カメラテストが終わって、沙織は理恵のもとに戻っていった。
「どうだった?」
すかさず理恵が尋ねる。
「緊張したけど、面白かったです」
「そっか。鷹緒さんもいた?」
「はい、バッチリ仕事してましたよ。今日はこれで終わりだそうです」
沙織が、最後にもらった紙を見せて言った。理恵はそれを見て頷く。
「じゃあ、帰ろっか」
「はい」
二人は事務所へと戻っていった。
三次審査はカメラテストだが、後日一般投票がある。一週間後に出るいくつかの週刊誌に、沙織たちの写真が出る予定だ。またインターネットや街頭インタビュー、各所の企業にも張り出されることになっている。それらの一般投票、審査員投票によって、最終審査へ上がれることになっていた。カメラテストを終えた今、三次審査で沙織が出来ることはもうなかった。

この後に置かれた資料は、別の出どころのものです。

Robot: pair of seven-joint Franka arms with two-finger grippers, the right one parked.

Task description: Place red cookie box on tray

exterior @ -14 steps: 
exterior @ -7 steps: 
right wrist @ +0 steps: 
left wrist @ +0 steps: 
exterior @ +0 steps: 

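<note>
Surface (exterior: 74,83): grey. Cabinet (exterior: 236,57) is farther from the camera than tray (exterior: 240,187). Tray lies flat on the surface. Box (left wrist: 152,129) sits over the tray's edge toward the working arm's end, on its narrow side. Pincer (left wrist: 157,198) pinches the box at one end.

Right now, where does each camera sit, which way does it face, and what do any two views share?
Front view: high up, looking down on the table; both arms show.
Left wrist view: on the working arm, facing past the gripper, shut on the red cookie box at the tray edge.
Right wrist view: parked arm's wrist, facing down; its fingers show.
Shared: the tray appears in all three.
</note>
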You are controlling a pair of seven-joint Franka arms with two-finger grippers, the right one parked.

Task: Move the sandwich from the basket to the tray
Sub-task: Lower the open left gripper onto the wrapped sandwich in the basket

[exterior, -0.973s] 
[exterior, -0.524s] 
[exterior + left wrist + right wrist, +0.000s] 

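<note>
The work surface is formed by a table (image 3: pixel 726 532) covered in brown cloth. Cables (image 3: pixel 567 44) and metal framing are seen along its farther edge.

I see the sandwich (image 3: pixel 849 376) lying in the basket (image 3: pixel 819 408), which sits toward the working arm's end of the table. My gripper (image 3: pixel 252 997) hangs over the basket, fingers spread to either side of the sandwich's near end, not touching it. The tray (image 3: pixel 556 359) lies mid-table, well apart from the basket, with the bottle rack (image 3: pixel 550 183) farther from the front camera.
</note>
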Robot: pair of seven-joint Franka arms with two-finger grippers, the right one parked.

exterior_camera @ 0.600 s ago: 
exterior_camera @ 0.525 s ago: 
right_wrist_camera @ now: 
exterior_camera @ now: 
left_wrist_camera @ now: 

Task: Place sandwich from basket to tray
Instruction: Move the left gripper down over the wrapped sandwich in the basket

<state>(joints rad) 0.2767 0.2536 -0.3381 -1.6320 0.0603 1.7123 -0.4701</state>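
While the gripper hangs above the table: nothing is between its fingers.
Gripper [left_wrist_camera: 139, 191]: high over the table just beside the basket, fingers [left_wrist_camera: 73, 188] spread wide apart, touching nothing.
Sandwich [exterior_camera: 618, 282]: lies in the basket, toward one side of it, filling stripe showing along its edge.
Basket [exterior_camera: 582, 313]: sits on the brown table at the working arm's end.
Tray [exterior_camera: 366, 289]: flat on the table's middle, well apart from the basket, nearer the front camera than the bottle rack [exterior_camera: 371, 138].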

その日、沙織はマンションで、遅くまで鷹緒の帰りを待っていたが、鷹緒は帰ってこなかった。
次の日。沙織が事務所へ行くと、広樹が声をかけた。
「沙織ちゃん。昨日はお疲れさま」
「お疲れさまです」
沙織が返事をする。
「どうしたの? 今日はオフじゃないの?」
「あ、はい。でも、なんか暇で……」
「あはは。たまのオフも、確かに辛いものがあるよね。茜ちゃんは?」
「まだ寝てました」
二人は苦笑する。もはや茜は沙織の同居人となっており、自由気ままにしている。
「そう。ああ、じゃあちょっと、鷹緒の様子見てきてくれないかな? 食料調達してさ」
そう言って、広樹が二千円を差し出す。
「いいですけど、スタジオですか?」
「うん。昨日から缶詰め。シンコンの写真、加工してるはずだよ」
「でも、写真は現像したら終わりなんじゃ……」
「それは、シンコン実行委員会の方ね。それとは別に、これと思う写真をカメラマンが提出するんだ。何人でもいいんだけどね」
「へえ……」
「だからカメラマンも審査員の一人ってわけ。審査を左右するもんでもあるしね。とにかく飯もろくに食ってないと思うから、何か買って行ってやって。沙織ちゃんも、好きな物買っていいよ」
「わかりました。ありがとうございます」
沙織は鷹緒に会えることで、嬉しそうに事務所を出ていった。